The article employs a mixed qualitative and quantitative approach:

Theoretical Discussion: It reviews existing literature on IPRs, market competition, and the "Tragedy of the Anticommons," applying these concepts to the unique aspects of quantum technology.

Empirical Analysis: The authors present findings from a patent landscape study focusing on quantum computing (using CPC code G06N10). This analysis identifies patenting trends, leading countries and organizations, and types of claims being granted.

Key Findings from Empirical Analysis:

Rapid Growth in Patenting: A significant surge in quantum computing patents has occurred, with 64.7% of patents (from 2001-2021) granted since 2018. The compound annual growth rate (CAGR) for quantum computing patents (42%) is higher than for quantum technologies overall.

Leading Patent Holders: IBM, D-Wave, and Northrop Grumman hold the largest patent portfolios, but new entrants like Google and startups such as Rigetti are also establishing significant positions, indicating that IP can enable market entry and attract investment.

USPTO Dominance: The USPTO has granted the vast majority (91.22%) of the identified quantum computing patents, though the Chinese patent office has recently surpassed the EPO in grants for this subfield.

Public Domain Contribution: A notable portion of quantum computing patent applications are not granted and thus enter the public domain, which can raise the bar for future patentability and encourage disclosure over trade secrets. The authors suggest that many granted patents may also enter the public domain before the quantum computing market reaches mass maturity.

Discussion and Potential Responses:

No Current Overprotection Problem in Patents: The empirical data, particularly for quantum computing patents, does not strongly suggest an existing overprotection problem or severe anticommons scenario that is hindering innovation in this specific branch. The patent system appears to be incentivizing public disclosure.

Trade Secrets as a Concern: The authors note that legal uncertainty or overly strict patent eligibility could shift protection towards trade secrets, which might impede information dissemination and follow-on innovation.

Need for Balanced IP Policies: The article emphasizes the need for quantum-IP law policy to find a middle ground between underprotection and overprotection, aiming for an "innovation optimum" and legal certainty. This involves considering the interplay of various IPRs with antitrust law and other regulatory mechanisms.
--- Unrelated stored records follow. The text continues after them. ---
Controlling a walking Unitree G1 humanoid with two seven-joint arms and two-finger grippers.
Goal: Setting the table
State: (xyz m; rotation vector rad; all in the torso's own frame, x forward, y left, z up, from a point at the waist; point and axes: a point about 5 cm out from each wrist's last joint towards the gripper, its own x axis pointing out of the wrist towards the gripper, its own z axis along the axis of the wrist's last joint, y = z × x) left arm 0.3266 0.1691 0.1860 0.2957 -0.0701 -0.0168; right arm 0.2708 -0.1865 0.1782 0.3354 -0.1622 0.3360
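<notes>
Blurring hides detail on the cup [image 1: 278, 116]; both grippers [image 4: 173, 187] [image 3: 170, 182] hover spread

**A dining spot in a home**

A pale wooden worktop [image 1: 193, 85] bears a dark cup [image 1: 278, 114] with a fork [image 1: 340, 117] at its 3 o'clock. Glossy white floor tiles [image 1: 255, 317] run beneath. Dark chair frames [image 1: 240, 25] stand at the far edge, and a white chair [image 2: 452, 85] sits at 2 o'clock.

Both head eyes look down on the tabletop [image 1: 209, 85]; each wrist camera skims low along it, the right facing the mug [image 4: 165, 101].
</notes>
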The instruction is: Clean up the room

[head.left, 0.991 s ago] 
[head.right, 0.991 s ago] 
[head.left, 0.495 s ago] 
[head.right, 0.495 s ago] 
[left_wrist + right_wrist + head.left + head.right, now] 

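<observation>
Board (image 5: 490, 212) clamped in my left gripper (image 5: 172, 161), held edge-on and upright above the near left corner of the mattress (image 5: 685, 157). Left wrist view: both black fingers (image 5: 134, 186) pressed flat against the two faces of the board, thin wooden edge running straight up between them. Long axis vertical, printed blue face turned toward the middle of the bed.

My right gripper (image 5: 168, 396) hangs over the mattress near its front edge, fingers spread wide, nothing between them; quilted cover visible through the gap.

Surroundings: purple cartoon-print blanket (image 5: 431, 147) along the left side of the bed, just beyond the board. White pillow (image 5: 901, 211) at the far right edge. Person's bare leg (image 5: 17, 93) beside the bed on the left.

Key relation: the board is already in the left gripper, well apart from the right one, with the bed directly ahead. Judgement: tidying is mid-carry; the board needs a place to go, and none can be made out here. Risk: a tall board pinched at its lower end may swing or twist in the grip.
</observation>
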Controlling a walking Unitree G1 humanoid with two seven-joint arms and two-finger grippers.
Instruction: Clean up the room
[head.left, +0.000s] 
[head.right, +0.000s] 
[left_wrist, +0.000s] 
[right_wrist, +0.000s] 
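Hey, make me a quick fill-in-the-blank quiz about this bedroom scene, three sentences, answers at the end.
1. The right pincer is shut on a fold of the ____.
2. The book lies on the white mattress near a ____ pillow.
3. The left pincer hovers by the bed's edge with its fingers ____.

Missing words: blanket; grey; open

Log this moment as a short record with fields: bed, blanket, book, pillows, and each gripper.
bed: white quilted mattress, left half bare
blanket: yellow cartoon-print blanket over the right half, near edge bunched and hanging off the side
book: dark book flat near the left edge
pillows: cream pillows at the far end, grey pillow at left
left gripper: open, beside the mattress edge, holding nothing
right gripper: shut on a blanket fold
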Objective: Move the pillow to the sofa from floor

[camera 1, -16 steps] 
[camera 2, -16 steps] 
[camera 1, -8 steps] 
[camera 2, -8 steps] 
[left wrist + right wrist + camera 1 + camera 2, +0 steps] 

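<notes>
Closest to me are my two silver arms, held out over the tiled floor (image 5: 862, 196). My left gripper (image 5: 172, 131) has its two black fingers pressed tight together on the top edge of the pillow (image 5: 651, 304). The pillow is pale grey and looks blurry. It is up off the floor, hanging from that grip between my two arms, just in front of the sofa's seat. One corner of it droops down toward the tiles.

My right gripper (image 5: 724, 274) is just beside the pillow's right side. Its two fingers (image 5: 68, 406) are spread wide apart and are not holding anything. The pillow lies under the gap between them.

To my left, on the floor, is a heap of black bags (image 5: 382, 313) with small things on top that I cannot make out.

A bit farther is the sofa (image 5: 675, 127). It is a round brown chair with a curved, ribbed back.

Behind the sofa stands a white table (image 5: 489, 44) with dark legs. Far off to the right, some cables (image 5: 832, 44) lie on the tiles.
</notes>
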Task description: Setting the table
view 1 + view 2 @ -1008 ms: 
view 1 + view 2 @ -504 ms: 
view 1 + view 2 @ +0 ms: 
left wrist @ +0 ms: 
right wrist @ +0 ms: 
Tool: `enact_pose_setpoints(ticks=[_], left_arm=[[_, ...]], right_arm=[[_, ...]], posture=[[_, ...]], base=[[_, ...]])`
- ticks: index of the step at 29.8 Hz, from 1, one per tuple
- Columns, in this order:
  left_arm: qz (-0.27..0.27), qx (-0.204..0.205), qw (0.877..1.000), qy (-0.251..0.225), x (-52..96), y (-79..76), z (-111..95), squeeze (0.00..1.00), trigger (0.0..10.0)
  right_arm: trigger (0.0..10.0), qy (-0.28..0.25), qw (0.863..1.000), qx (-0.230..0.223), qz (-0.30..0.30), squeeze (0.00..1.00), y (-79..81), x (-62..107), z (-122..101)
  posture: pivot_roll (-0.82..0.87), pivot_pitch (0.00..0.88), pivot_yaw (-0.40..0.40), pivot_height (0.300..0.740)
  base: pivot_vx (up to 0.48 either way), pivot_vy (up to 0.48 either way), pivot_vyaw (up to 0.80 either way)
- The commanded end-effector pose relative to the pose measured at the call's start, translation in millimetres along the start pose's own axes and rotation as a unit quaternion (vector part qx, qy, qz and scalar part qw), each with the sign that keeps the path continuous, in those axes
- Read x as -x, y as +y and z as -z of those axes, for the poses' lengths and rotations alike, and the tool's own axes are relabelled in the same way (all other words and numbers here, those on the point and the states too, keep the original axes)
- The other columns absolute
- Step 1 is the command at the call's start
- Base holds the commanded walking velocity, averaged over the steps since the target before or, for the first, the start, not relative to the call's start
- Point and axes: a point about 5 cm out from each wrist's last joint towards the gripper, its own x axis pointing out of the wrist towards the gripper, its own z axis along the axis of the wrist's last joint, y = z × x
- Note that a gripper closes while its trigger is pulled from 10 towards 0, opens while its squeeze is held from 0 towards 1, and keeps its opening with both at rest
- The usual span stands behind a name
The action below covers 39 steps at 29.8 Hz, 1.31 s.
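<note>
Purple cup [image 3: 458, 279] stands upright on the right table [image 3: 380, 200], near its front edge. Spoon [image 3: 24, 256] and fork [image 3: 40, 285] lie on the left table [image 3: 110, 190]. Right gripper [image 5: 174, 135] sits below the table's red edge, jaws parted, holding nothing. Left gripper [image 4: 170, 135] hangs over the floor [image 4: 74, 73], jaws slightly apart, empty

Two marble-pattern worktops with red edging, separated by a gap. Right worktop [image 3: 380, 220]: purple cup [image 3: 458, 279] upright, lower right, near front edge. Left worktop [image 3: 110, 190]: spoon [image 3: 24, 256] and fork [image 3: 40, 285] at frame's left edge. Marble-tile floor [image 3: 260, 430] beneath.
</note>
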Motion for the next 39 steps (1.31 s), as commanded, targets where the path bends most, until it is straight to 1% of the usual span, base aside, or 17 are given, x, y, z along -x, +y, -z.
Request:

Innovation Policy Pluralism: Policymakers should consider a mix of IP alternatives (antitrust, contract law, tax law, standardization, prizes, subsidies) and differentiate between economic sectors when designing solutions.

Future Considerations: Shorter IP protection durations for quantum/AI innovations and utility models have been proposed but require substantial evidence. The focus should be on building flexible innovation architectures.

Ethical and Societal Implications: The development and governance of quantum technologies must consider broader ethico-legal frameworks, ensuring they align with democratic norms and fundamental rights. Output from autonomous quantum/AI systems without human intervention should ideally enter the public domain ("Res Publicae ex Machina").

Conclusion:

The article concludes that while theoretical concerns about IP overprotection in quantum computing are valid, current empirical patent data does not indicate a crisis demanding immediate radical reform of IP regimes for this specific technology. However, the field is rapidly evolving, and developments in trade secrets or state secrets remain less visible. Therefore, a continuous, mixed qualitative-quantitative approach is necessary to monitor these dynamics. Policymakers, research institutions, and market players must proactively develop IP strategies that encourage healthy competition, incentivize sustainable innovation, facilitate technology transfer, and safeguard fundamental rights within a thriving global quantum ecosystem. Further interdisciplinary research is needed to investigate IP portfolio strategies, trade secrets, patent thickets, and property fragmentation in the quantum domain.